** Task item **
Aim for an exact copy of the listing, without any images.

START Dataset excerpt

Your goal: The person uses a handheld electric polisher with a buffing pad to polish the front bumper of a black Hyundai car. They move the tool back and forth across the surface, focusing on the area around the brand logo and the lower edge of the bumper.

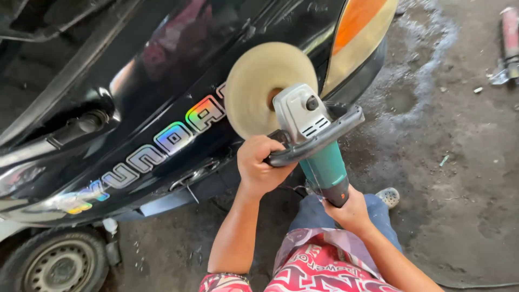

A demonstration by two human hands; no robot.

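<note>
I hold a polishing machine [316,143] with a teal body and a silver gear head. Its round cream wool pad [259,81] presses against the glossy black side panel [135,97] of a scooter, near the rainbow lettering. My left hand [259,165] is shut around the grey bow handle at the front of the machine. My right hand [348,208] grips the rear end of the teal body. The orange and clear tail lamp [359,35] sits just right of the pad.
The scooter's rear wheel [57,265] is at the lower left. A grey concrete floor [448,162] with wet stains spreads to the right. A red tool [509,43] lies at the top right. My knee in blue jeans and a pale shoe [388,196] are below the machine.
</note>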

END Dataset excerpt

** Response below **
Your goal: The person uses a handheld electric polisher with a buffing pad to polish the front bumper of a black Hyundai car. They move the tool back and forth across the surface, focusing on the area around the brand logo and the lower edge of the bumper.


A demonstration by two human hands; no robot.

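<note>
I hold a polishing machine [316,143] with a teal body and a silver gear head. Its round cream wool pad [259,81] presses against the glossy black side panel [135,97] of a scooter, near the rainbow lettering. My left hand [259,165] is shut around the grey bow handle at the front of the machine. My right hand [348,208] grips the rear end of the teal body. The orange and clear tail lamp [359,35] sits just right of the pad.
The scooter's rear wheel [57,265] is at the lower left. A grey concrete floor [448,162] with wet stains spreads to the right. A red tool [509,43] lies at the top right. My knee in blue jeans and a pale shoe [388,196] are below the machine.
</note>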

Nothing else is part of this answer.